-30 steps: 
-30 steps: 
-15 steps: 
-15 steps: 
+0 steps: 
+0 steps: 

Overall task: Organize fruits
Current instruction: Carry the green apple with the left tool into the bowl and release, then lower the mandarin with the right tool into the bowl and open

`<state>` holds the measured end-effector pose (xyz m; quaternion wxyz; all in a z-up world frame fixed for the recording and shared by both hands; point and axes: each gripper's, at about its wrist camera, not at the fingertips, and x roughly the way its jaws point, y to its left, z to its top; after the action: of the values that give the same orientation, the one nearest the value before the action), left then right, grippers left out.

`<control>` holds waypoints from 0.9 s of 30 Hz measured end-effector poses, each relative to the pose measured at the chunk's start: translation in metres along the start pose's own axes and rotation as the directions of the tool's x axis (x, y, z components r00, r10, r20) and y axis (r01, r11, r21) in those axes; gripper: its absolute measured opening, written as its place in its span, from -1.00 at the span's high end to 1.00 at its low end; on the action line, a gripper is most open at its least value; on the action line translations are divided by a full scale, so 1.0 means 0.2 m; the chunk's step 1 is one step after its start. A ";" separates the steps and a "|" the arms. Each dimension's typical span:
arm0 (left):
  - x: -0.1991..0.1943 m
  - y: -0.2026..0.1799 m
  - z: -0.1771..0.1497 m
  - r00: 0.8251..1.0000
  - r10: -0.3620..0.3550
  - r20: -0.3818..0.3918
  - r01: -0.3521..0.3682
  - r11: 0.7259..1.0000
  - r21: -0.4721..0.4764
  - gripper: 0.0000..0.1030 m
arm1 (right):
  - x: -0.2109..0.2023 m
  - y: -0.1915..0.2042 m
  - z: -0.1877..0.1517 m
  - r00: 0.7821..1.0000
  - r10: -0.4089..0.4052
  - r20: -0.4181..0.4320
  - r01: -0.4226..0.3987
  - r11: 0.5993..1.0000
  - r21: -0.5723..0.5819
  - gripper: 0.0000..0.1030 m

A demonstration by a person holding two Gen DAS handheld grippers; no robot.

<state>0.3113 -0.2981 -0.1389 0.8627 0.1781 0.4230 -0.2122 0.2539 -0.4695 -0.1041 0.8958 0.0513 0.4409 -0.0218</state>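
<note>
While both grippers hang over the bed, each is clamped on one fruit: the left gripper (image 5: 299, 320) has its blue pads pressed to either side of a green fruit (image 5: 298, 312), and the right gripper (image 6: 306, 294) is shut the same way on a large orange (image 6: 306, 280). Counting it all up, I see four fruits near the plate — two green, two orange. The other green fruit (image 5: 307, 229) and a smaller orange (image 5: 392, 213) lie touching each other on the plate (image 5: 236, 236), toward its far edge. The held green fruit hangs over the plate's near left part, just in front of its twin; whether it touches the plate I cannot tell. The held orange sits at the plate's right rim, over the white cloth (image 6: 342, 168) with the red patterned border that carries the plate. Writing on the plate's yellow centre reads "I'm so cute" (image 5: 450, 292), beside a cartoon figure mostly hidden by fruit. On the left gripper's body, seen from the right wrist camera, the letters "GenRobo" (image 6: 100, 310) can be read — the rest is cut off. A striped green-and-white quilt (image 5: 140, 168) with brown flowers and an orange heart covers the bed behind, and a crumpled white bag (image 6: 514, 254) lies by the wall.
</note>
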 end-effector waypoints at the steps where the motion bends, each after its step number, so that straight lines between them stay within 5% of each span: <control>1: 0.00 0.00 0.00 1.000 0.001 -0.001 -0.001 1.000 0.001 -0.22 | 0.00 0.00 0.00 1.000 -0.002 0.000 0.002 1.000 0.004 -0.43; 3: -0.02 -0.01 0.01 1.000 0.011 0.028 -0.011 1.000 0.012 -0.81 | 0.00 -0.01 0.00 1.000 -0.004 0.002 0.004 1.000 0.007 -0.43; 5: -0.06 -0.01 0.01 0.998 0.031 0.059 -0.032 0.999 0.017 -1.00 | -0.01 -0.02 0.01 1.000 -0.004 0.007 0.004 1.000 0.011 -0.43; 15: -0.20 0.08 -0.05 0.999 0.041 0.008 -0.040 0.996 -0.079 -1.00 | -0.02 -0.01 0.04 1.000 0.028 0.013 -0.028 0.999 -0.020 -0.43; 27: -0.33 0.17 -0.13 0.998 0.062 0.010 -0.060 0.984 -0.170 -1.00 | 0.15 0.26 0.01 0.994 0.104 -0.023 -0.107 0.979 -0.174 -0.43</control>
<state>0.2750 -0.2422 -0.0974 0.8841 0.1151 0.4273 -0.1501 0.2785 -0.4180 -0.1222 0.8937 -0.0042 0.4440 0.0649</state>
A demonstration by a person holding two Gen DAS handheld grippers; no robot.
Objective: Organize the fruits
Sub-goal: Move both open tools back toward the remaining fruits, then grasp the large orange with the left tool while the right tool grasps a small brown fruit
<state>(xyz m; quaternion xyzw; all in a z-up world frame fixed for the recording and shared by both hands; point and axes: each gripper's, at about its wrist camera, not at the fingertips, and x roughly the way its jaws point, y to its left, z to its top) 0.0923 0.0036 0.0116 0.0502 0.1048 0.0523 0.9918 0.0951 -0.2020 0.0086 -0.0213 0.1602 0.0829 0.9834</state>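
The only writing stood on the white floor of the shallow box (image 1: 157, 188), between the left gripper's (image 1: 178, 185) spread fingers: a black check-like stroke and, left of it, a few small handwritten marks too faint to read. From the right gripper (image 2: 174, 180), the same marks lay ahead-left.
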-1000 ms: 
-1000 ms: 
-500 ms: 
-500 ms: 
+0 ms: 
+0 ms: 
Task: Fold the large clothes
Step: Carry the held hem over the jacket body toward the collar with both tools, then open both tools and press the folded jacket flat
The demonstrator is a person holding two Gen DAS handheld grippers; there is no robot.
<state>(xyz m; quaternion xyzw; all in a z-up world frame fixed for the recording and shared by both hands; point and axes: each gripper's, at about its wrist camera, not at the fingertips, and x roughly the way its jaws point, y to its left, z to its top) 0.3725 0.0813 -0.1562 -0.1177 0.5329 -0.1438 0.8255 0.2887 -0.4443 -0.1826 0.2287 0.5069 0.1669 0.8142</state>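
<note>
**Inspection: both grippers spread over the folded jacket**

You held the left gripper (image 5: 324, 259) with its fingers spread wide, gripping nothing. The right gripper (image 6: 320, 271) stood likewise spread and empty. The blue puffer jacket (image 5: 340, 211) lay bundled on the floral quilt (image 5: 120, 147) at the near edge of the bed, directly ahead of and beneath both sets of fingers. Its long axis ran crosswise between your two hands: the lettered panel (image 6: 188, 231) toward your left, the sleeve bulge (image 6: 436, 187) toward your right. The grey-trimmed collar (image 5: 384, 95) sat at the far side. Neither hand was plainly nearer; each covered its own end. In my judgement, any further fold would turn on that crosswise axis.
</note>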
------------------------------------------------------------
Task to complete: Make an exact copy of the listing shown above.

Result of this task:
-30 steps: 
-30 steps: 
-15 steps: 
-15 steps: 
+0 steps: 
+0 steps: 

Overall task: Organize fruits
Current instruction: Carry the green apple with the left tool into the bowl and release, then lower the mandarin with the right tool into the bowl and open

`<state>` holds the measured end-effector pose (xyz m; quaternion wxyz; all in a z-up world frame fixed for the recording and shared by both hands; point and axes: each gripper's, at about its wrist camera, not at the fingertips, and x roughly the way its jaws point, y to its left, z to its top; after the action: of the values that give the same orientation, the one nearest the value before the action), left then right, grippers left out.

`<control>` holds waypoints from 0.9 s of 30 Hz measured end-effector poses, each relative to the pose measured at the chunk's start: translation in metres along the start pose's own axes and rotation as the directions of the tool's x axis (x, y, z components r00, r10, r20) and y axis (r01, r11, r21) in those axes; gripper: its absolute measured opening, written as its place in its span, from -1.00 at the span's high end to 1.00 at its low end; on the action line, a gripper is most open at its least value; on the action line translations are divided by a full scale, so 1.0 means 0.2 m; the chunk's step 1 is one step after its start. A ";" separates the steps and a "|" the arms. Each dimension's typical span:
arm0 (left):
  - x: -0.1991..0.1943 m
  - y: -0.2026..0.1799 m
  - z: -0.1771..0.1497 m
  - r00: 0.8251..1.0000
  - r10: -0.3620..0.3550
  - r20: -0.3818..0.3918
  - r01: -0.3521..0.3682
  - r11: 0.7259..1.0000
  - r21: -0.4721..0.4764
  - gripper: 0.0000..0.1030 m
arm1 (right):
  - x: -0.2109..0.2023 m
  - y: -0.1915..0.2042 m
  - z: -0.1877..0.1517 m
  - r00: 0.7821..1.0000
  - r10: -0.4089..0.4052
  - r20: -0.4181..0.4320
  - r01: -0.4226..0.3987
  - r11: 0.5993..1.0000
  - r21: -0.5723..0.5819
  - gripper: 0.0000..0.1030 m

A demonstration by a person holding two Gen DAS handheld grippers; no robot.

<state>0.3113 -0.2981 -0.1389 0.8627 0.1781 0.4230 -0.2122 0.2539 -0.4695 -0.1041 0.8958 0.0513 0.4409 -0.0218</state>
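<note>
While both grippers hang over the bed, each is clamped on one fruit: the left gripper (image 5: 299, 320) has its blue pads pressed to either side of a green fruit (image 5: 298, 312), and the right gripper (image 6: 306, 294) is shut the same way on a large orange (image 6: 306, 280). Counting it all up, I see four fruits near the plate — two green, two orange. The other green fruit (image 5: 307, 229) and a smaller orange (image 5: 392, 213) lie touching each other on the plate (image 5: 236, 236), toward its far edge. The held green fruit hangs over the plate's near left part, just in front of its twin; whether it touches the plate I cannot tell. The held orange sits at the plate's right rim, over the white cloth (image 6: 342, 168) with the red patterned border that carries the plate. Writing on the plate's yellow centre reads "I'm so cute" (image 5: 450, 292), beside a cartoon figure mostly hidden by fruit. On the left gripper's body, seen from the right wrist camera, the letters "GenRobo" (image 6: 100, 310) can be read — the rest is cut off. A striped green-and-white quilt (image 5: 140, 168) with brown flowers and an orange heart covers the bed behind, and a crumpled white bag (image 6: 514, 254) lies by the wall.
</note>
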 end-effector waypoints at the steps where the motion bends, each after its step number, so that straight lines between them stay within 5% of each span: <control>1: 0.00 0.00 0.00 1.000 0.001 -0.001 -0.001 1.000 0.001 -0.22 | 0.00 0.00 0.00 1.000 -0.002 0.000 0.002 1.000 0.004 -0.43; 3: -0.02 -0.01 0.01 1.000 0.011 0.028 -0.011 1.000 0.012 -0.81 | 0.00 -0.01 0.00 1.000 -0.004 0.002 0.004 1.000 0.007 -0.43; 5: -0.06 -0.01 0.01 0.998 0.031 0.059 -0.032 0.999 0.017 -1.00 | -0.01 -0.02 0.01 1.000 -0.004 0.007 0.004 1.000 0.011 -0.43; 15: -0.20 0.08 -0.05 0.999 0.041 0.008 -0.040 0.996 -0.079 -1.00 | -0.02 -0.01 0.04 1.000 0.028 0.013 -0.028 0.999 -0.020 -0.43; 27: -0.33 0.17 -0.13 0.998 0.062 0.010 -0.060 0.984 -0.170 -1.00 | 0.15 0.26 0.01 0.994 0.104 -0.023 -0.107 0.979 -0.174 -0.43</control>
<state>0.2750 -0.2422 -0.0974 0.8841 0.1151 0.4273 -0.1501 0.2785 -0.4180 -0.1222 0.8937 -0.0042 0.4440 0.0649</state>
A demonstration by a person holding two Gen DAS handheld grippers; no robot.
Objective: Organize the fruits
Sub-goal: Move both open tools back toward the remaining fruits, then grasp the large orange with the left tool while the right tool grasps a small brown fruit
<state>(xyz m; quaternion xyzw; all in a z-up world frame fixed for the recording and shared by both hands; point and axes: each gripper's, at about its wrist camera, not at the fingertips, and x roughly the way its jaws point, y to its left, z to its top) 0.0923 0.0036 0.0116 0.0502 0.1048 0.0523 0.9918 0.0951 -0.2020 0.0086 -0.0213 0.1602 0.0829 0.9834</state>
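The only writing stood on the white floor of the shallow box (image 1: 157, 188), between the left gripper's (image 1: 178, 185) spread fingers: a black check-like stroke and, left of it, a few small handwritten marks too faint to read. From the right gripper (image 2: 174, 180), the same marks lay ahead-left.
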-1000 ms: 
-1000 ms: 
-500 ms: 
-500 ms: 
+0 ms: 
+0 ms: 
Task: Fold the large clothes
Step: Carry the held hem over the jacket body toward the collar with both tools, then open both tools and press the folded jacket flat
The demonstrator is a person holding two Gen DAS handheld grippers; there is no robot.
<state>(xyz m; quaternion xyzw; all in a z-up world frame fixed for the recording and shared by both hands; point and axes: each gripper's, at about its wrist camera, not at the fingertips, and x roughly the way its jaws point, y to its left, z to its top) 0.3725 0.0813 -0.1562 -0.1177 0.5329 -0.1438 0.8255 0.2887 -0.4443 -0.1826 0.2287 0.5069 0.1669 0.8142</state>
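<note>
**Inspection: both grippers spread over the folded jacket**

You held the left gripper (image 5: 324, 259) with its fingers spread wide, gripping nothing. The right gripper (image 6: 320, 271) stood likewise spread and empty. The blue puffer jacket (image 5: 340, 211) lay bundled on the floral quilt (image 5: 120, 147) at the near edge of the bed, directly ahead of and beneath both sets of fingers. Its long axis ran crosswise between your two hands: the lettered panel (image 6: 188, 231) toward your left, the sleeve bulge (image 6: 436, 187) toward your right. The grey-trimmed collar (image 5: 384, 95) sat at the far side. Neither hand was plainly nearer; each covered its own end. In my judgement, any further fold would turn on that crosswise axis.
</note>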

The output has nothing more to it.